他祖父都不能一句话让他爹乖乖下来,他爹基本都会先顶嘴一句说自己没有危险,在祖父说第一遍的时候才会老实。
扶苏不情不愿地走下楼梯:
“你怎么来了?”
二世皇帝先起身给父亲行了一个礼,问过安之后,才答是听闻这边过年了,来给父亲送年礼。
因为地府和阳世时间流速不同的缘故,等二世收到消息再赶来,距离元月初一已经过去快十天了。
父子一人接着又说起地府的事情来。
扶苏关心了一下那边的先祖和后辈们过得如何,然后又问始皇帝怎么不在、长子可见过祖父了。
二世皇帝都一一答了,一板一眼的,看得少年桥松牙疼。
他自己当社畜太孙的时候都没这么板正。
桥松很不习惯,有点想溜号。可是听着听着又有点酸了,他爹和这个二世怎么感觉比跟他更亲近?

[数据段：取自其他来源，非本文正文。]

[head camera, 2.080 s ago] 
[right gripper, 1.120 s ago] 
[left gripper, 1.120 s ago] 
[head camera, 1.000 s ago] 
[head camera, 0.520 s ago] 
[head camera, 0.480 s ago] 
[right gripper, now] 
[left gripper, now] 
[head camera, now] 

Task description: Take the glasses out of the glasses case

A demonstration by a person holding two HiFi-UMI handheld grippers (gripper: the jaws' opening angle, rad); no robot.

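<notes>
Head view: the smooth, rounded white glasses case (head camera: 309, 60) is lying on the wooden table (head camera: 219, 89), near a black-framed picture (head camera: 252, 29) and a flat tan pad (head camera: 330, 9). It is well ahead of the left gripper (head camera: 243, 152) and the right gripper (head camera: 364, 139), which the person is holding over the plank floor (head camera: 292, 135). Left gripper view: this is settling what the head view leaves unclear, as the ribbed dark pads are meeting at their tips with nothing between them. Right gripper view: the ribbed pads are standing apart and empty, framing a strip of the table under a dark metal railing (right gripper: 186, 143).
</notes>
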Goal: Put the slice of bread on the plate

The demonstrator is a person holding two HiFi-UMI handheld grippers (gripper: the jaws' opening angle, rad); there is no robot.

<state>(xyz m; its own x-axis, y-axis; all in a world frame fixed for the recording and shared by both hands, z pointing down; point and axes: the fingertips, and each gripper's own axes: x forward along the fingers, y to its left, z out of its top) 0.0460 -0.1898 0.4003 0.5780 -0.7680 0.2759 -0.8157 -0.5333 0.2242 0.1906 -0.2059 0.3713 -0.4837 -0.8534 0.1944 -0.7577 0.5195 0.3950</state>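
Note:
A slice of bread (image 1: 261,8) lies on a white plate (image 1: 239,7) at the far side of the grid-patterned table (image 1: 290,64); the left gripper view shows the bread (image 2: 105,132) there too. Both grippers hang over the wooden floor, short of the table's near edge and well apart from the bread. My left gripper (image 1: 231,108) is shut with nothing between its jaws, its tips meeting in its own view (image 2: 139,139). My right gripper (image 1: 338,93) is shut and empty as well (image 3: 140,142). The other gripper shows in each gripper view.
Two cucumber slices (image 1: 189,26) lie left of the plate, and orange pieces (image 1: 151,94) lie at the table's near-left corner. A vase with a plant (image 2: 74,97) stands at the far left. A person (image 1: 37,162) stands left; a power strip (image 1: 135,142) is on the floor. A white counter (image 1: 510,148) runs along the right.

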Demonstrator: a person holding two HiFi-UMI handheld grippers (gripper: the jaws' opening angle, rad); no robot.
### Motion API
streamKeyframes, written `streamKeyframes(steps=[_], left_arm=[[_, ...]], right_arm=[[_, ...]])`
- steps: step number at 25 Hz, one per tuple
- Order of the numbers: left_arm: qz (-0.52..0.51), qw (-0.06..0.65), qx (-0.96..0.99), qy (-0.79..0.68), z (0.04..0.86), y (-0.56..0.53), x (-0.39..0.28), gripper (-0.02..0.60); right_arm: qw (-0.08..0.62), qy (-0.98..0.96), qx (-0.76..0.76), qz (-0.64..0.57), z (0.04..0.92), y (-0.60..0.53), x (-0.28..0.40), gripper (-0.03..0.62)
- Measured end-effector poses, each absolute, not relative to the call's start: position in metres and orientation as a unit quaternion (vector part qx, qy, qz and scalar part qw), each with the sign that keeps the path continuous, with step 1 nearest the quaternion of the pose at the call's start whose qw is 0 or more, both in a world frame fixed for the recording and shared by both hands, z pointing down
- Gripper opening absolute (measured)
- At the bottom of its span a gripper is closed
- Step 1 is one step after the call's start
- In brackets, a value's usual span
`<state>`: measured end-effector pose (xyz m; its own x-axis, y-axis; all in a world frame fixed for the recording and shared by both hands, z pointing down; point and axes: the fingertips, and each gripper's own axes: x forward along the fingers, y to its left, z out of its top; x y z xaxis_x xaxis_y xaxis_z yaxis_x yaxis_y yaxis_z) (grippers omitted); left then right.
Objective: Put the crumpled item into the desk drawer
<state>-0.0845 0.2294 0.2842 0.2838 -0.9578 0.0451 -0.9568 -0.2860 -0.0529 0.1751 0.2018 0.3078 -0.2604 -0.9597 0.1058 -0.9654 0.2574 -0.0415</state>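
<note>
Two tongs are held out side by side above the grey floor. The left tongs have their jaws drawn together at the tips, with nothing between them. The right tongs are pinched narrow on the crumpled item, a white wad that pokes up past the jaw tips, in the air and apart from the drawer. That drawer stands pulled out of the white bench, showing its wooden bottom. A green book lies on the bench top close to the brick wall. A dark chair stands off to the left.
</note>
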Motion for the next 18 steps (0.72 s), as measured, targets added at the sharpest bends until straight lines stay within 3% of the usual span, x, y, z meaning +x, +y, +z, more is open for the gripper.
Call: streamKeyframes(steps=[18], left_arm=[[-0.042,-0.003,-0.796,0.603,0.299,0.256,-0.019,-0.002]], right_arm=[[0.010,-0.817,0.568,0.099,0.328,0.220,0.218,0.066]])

变小后幼稚了不少的桥松没控制住自己的眼神,露出了一点端倪。
二世发现了,他妥帖地提出了告辞:
“年礼已经送到,便不打扰父亲和祖父了。”
扶苏拦下了他:
“你先去陪你祖父说说话,等会儿就要用午膳了,不忙走。”
二世只好应下。
结果一听他要去见祖父,桥松更酸了。
扶苏伸手捏儿子的脸:
“这是在酸什么呢?自己的醋都吃?”
桥松被揪得声音都含糊了:
“祖父好像很喜欢他。”
扶苏收回手:
“那可不,难得有个能压得住我的,你祖父指望让他盯着我呢。”
桥松不解:
“都是秦桥松,他为什么那么厉害?”
扶苏想了想:
“可能是因为,他从小吃过的苦比较多吧。”
桥松立刻就不嫉妒了。
那算了,他觉得自己幼年幸福挺好的。不过这下他也能理解为什么父亲和祖父都更照顾对方一些了,原来是可怜人家。
桥松想到每日陪伴在长辈身边的是自己而不是对方,便告诉自己不用和那人争夺那点小宠爱。他得大度一些,这样祖父才会更喜欢他。
扶苏伸手去拆年礼。
说是年礼,其实就是一些扶苏喜欢的小零食。
二世照顾父亲多年,早就形成了习惯。有时候群臣看着他都觉得这不像是一世陛下的儿子,像一世陛下的叔伯长辈,怎么把亲爹当小孩对待呢。